(The data Opens)

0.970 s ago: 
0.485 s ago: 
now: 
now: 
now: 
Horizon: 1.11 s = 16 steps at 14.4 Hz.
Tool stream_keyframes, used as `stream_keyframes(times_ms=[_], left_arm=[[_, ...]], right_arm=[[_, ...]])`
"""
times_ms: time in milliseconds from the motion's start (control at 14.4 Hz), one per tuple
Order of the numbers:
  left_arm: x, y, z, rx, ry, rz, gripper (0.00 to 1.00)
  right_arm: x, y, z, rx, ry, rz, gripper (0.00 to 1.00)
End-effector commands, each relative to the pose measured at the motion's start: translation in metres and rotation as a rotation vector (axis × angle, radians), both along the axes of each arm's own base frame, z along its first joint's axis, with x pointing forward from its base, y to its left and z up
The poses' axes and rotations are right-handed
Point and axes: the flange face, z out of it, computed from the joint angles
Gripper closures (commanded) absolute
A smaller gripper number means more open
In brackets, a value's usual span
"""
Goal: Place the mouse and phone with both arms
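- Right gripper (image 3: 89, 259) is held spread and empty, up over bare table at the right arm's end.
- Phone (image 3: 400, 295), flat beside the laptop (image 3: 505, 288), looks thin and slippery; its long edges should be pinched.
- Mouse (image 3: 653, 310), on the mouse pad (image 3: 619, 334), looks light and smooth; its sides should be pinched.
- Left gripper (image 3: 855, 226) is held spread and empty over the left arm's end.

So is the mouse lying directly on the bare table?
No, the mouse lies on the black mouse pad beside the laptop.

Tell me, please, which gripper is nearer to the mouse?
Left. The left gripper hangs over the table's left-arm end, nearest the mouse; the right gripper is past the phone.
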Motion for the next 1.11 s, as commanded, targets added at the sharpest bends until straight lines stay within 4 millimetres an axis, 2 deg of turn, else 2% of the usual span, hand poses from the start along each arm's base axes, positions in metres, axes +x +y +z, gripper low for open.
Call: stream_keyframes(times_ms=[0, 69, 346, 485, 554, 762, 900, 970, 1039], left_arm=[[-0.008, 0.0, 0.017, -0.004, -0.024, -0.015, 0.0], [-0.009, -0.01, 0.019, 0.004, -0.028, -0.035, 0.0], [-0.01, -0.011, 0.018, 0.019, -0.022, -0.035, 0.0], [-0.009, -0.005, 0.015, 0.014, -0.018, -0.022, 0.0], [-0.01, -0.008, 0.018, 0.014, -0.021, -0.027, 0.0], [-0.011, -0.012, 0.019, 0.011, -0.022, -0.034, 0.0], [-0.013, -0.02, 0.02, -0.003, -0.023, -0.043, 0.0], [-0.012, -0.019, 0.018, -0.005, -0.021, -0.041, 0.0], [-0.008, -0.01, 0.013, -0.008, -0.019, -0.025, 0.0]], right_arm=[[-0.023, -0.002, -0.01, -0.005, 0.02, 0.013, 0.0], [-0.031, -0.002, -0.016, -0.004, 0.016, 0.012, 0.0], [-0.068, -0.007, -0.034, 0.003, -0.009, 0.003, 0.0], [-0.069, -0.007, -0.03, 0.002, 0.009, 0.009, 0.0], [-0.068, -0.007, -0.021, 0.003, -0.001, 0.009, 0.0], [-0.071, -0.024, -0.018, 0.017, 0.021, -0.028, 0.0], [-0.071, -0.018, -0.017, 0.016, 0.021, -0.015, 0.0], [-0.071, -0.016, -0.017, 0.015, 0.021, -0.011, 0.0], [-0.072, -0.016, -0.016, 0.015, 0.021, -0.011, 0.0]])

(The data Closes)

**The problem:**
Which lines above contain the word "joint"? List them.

**Answer to the exercise:**
End-effector commands, each relative to the pose measured at the motion's start: translation in metres and rotation as a rotation vector (axis × angle, radians), both along the axes of each arm's own base frame, z along its first joint's axis, with x pointing forward from its base, y to its left and z up
Point and axes: the flange face, z out of it, computed from the joint angles

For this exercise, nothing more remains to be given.